Why Mid-Market Firms Are Finally Investing in a Data Strategy

Business leaders reviewing a unified data dashboard in a meeting Business leaders reviewing a unified data dashboard in a meeting

For years, a formal data strategy was treated as something only large enterprises could justify – a line item for organisations with chief data officers and seven-figure analytics budgets. That assumption is quietly collapsing. Across 2025 and into 2026, mid-market firms have begun funding data strategy initiatives not as prestige projects, but in response to a very practical problem: they are drowning in data they cannot actually use.

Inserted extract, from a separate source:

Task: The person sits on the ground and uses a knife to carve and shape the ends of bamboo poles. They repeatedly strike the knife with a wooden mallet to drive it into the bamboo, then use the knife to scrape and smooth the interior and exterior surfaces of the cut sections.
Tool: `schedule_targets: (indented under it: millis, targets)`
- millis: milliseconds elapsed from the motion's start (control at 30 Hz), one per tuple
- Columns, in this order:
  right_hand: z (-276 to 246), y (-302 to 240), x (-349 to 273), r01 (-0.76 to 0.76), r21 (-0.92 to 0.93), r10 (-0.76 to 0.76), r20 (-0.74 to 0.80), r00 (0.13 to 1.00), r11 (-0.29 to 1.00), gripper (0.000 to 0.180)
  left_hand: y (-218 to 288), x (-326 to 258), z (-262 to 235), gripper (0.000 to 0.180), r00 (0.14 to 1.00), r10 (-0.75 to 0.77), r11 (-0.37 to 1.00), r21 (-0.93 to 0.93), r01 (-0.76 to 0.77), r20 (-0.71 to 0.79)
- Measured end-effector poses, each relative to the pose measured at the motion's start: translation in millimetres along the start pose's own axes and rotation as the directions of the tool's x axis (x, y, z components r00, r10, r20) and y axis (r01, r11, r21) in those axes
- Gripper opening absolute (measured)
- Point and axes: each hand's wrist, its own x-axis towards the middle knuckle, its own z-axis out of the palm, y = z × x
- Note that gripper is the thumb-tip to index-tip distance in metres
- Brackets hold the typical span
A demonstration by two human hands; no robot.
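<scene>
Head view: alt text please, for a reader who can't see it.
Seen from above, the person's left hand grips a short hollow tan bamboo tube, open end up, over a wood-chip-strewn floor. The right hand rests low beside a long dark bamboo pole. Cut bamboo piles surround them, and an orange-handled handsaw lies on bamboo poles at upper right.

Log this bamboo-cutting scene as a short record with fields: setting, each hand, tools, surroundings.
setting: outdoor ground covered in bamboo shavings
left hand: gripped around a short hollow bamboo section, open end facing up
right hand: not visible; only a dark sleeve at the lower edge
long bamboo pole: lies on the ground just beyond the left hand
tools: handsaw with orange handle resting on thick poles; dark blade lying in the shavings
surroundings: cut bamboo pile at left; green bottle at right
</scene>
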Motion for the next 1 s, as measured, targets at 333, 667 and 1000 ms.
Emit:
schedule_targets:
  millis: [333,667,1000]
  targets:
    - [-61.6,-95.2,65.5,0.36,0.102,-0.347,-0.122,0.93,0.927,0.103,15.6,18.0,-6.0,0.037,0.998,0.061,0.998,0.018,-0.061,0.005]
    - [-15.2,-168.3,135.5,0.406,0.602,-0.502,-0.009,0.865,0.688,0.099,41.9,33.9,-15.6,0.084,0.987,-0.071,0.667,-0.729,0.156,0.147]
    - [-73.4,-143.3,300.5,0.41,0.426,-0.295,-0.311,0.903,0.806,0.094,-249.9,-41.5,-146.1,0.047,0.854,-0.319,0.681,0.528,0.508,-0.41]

From we have dashboards to we cannot trust them

Most mid-sized companies are not short of data. They run a CRM, an ERP, a finance system, several marketing platforms, and a sprawl of spreadsheets – each holding a slightly different version of the truth. The result is familiar to anyone who has sat in a leadership meeting: two reports that disagree, a discussion that stalls on whose number is correct, and a decision ultimately made on instinct because nobody fully trusts the dashboard.

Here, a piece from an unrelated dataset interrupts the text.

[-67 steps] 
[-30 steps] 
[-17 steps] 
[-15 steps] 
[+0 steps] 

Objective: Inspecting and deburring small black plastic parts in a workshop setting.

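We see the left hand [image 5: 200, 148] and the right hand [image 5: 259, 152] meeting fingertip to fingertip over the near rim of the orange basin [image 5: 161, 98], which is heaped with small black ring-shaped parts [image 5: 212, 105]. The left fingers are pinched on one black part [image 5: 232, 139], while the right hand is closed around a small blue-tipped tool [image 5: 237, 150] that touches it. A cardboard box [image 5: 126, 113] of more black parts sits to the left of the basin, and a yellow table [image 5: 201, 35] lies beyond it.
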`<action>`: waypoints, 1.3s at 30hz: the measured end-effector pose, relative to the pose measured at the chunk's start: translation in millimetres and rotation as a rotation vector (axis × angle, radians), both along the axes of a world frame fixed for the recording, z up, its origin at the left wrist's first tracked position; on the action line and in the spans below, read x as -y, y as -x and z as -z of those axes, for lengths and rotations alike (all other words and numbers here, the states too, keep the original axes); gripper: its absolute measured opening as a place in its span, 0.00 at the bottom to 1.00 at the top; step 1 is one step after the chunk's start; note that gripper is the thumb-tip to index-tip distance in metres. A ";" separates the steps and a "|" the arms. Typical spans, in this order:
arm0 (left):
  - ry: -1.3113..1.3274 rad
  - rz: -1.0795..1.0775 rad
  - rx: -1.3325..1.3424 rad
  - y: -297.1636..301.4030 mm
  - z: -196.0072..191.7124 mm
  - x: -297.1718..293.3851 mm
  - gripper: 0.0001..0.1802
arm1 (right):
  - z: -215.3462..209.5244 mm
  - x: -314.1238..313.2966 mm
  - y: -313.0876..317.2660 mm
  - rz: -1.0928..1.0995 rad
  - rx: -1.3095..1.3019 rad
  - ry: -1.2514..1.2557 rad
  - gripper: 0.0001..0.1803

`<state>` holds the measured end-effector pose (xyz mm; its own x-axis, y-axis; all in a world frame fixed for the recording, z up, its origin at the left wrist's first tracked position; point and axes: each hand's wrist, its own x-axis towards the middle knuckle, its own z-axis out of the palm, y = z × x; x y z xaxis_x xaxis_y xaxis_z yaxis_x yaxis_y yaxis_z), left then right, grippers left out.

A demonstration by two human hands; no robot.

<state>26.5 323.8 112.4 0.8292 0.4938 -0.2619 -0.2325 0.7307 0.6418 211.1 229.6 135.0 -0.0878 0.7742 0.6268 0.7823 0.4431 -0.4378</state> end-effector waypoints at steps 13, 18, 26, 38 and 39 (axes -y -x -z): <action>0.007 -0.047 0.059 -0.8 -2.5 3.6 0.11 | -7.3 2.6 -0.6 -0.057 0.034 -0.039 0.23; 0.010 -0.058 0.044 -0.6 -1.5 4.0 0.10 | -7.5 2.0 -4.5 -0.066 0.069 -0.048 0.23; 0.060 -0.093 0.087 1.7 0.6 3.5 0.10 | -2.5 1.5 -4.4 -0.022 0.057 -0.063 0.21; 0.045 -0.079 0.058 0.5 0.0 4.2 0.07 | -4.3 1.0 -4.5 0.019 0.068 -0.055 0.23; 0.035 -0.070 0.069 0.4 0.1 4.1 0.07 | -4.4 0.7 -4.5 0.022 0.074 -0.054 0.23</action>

The cost is rarely a single dramatic failure. It is the slow drag of decisions delayed, opportunities missed, and analysts spending their week reconciling spreadsheets instead of producing insight. What has changed is the tolerance for that drag. As margins tighten and competitors move faster, that quiet tax has become impossible to ignore.

Three forces pushing the shift

1. AI raised the stakes

Generative and predictive tools are only as good as the data feeding them. Firms that experimented with AI in 2025 learned quickly that poor data quality produces confident, expensive nonsense. You cannot bolt AI onto a messy foundation and expect reliable answers – and that realisation has pushed data quality from an IT housekeeping task to a board-level concern.

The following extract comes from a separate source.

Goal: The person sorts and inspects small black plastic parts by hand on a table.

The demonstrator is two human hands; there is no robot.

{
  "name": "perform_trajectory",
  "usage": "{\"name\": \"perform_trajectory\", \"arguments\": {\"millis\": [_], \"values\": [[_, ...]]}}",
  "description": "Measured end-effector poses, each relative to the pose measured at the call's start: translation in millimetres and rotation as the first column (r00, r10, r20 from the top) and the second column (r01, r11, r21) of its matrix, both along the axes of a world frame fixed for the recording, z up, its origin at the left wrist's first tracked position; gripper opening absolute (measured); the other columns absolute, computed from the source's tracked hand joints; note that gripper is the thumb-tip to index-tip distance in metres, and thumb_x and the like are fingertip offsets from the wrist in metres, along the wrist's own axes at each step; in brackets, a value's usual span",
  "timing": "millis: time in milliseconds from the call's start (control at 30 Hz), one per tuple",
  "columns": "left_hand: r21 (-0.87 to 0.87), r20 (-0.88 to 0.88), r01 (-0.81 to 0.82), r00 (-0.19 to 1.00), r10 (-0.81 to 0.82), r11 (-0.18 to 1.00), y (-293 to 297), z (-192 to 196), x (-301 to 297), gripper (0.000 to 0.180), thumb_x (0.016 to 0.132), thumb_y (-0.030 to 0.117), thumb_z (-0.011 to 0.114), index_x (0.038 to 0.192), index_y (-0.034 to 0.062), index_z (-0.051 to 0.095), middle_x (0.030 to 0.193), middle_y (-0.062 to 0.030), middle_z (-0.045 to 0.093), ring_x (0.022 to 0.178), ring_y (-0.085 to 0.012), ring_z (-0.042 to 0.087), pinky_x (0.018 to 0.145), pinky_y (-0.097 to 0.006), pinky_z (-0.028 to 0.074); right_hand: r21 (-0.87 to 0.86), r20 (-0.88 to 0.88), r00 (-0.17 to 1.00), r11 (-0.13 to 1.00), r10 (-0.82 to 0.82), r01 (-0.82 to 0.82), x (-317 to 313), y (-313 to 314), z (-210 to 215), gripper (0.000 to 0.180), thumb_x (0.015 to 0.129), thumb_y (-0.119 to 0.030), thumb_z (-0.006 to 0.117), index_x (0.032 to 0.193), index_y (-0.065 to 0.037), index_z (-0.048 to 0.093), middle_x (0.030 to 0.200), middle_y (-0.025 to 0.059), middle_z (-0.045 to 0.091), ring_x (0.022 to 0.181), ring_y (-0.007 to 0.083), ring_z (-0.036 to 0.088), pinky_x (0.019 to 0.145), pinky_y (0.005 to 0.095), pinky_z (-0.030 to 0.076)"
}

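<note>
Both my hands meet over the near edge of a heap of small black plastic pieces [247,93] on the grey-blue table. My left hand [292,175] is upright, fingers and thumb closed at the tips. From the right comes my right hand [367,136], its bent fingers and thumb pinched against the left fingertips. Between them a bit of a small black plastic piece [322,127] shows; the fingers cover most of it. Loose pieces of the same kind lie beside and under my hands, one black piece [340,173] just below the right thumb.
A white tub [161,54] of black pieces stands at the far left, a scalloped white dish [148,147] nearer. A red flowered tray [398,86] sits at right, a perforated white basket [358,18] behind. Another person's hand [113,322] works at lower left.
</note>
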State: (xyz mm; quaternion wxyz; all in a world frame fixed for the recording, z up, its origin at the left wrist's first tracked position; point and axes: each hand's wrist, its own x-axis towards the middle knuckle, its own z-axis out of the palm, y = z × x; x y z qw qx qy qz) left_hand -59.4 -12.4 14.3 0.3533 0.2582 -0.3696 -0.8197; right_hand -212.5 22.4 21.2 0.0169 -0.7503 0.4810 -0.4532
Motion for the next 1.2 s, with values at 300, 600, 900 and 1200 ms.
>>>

2. Compliance and customer expectations grew teeth

Regulation around data handling, privacy, and retention has tightened, and customers increasingly expect their data to be managed responsibly. Ad-hoc data management has shifted from a convenience to a liability – one that carries real financial and reputational risk.

3. The tooling came downmarket

Cloud data platforms, warehouses, and integration tools that once required enterprise budgets are now within reach of a mid-sized firm. The old cost excuse – this is only for the big players – no longer holds. The barrier today is strategy and execution, not licensing.

What a data strategy actually involves

A data strategy is not a software purchase. It is a plan that connects business goals to the data required to achieve them, and then defines how that data is collected, governed, stored, and turned into decisions. In practice, it answers a handful of unglamorous but decisive questions:

  • Which metrics actually drive the business, and which are noise?
  • Where does the single source of truth live for each critical number?
  • Who owns data quality, and how are errors caught and fixed?
  • How does insight reach the people who make decisions, in time to matter?

Answer those well and the technology choices become straightforward. Skip them, and even the most expensive analytics platform becomes another place to store confusion.

How mid-market firms are approaching it

Because the work spans technology, process, and people, many mid-market firms bring in outside help rather than spend a year learning by trial and error. The smartest engagements are not boil-the-ocean transformations; they are focused and staged.

A typical engagement for data strategy and advisory starts with an honest audit of the current data landscape, produces a prioritised roadmap, and concentrates on two or three high-value use cases first. The goal is momentum: prove value on a decision that matters – a forecast that finally holds up, a marketing spend that can be traced to revenue – and then scale the approach across the business.

What it looks like in practice

Consider a mid-market distributor selling through three channels. For years, each channel reported its own sales figure, and the numbers never quite matched – so quarterly reviews opened with twenty minutes of arguing about whose spreadsheet was right. After defining a single source of truth for orders and a clear owner for data quality, the same meeting started with one agreed figure. The argument disappeared, and the conversation moved to what to actually do about the numbers. No new product, no headcount – just data the leadership team could finally trust.

That is the unglamorous reality of a good data strategy. It rarely produces a dramatic before-and-after chart. It produces meetings that start from facts instead of debate, and decisions that hold up a quarter later.

Signs your firm is ready to invest

  • Different teams routinely present different numbers for the same thing.
  • Analysts spend more time gathering and reconciling data than analysing it.
  • AI or automation pilots stalled because the underlying data was not reliable.
  • Leadership hesitates to act on reports because nobody fully trusts them.

If two or more of those sound familiar, the cost of doing nothing is already higher than the cost of a focused first project.

The pragmatic payoff

The firms getting this right are not chasing a futuristic data-driven utopia. They are after something more immediate and measurable: board reports that reconcile, forecasts leadership can stand behind, marketing budgets tied to outcomes, and a foundation clean enough that AI tools can be deployed without embarrassment. In a mid-market context, those are not luxuries. They are the difference between reacting to the business and steering it.

The era when a data strategy was an enterprise-only indulgence is ending. For mid-market firms, the question has shifted from can we afford to invest in this? to how much is the lack of one already costing us?